TRY IT:
Work out the count of lines in the material where the string "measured" shows up, and reply with it alone.

• • • • • • •

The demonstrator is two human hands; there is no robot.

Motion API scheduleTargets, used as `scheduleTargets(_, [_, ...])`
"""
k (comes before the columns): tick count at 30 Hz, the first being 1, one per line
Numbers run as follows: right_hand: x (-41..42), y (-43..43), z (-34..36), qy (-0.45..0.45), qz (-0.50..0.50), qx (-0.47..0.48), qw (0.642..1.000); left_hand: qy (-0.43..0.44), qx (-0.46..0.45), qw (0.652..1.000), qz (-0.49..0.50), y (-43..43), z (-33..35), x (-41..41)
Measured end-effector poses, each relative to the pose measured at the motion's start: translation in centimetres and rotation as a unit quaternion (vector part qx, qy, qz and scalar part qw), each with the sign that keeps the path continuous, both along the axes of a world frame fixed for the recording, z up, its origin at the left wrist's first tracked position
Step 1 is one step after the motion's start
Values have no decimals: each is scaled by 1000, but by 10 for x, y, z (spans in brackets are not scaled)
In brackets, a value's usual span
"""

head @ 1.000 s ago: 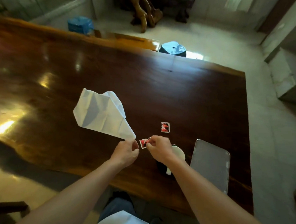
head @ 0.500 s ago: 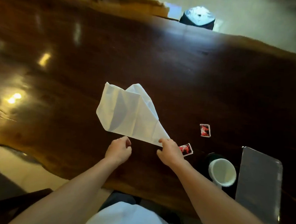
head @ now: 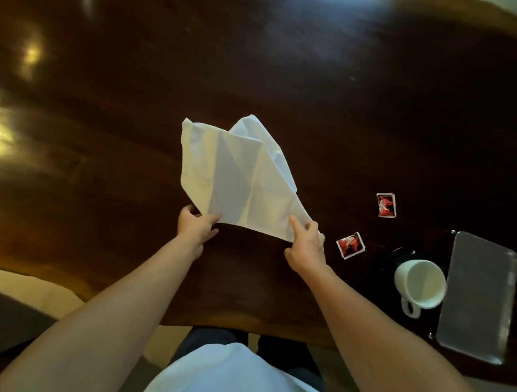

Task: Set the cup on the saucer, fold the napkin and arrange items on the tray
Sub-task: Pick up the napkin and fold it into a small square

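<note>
Both forearms reach forward over the dark tabletop (head: pixel 318 93). The left hand (head: pixel 195 229) has its grip pinched on the white napkin's (head: pixel 237 179) near-left corner; the right hand (head: pixel 306 246) pinches the near-right corner, index finger extended. The napkin hangs crumpled between them, its long axis running away from the person, peak pointing to the far side.

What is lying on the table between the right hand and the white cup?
In the head view, one red and white packet lies on the table between the right hand and the white cup; the rest is bare wood.
</note>
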State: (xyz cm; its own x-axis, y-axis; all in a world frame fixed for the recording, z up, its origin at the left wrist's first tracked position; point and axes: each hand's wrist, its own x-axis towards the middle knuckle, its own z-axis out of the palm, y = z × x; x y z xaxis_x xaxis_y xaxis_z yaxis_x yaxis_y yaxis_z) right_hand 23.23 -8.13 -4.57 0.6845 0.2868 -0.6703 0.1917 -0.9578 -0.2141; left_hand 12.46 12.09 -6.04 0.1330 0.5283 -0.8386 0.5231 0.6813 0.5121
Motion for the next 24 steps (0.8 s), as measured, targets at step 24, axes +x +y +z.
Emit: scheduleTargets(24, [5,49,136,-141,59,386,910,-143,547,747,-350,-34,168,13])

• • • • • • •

SOLVED EXERCISE:
2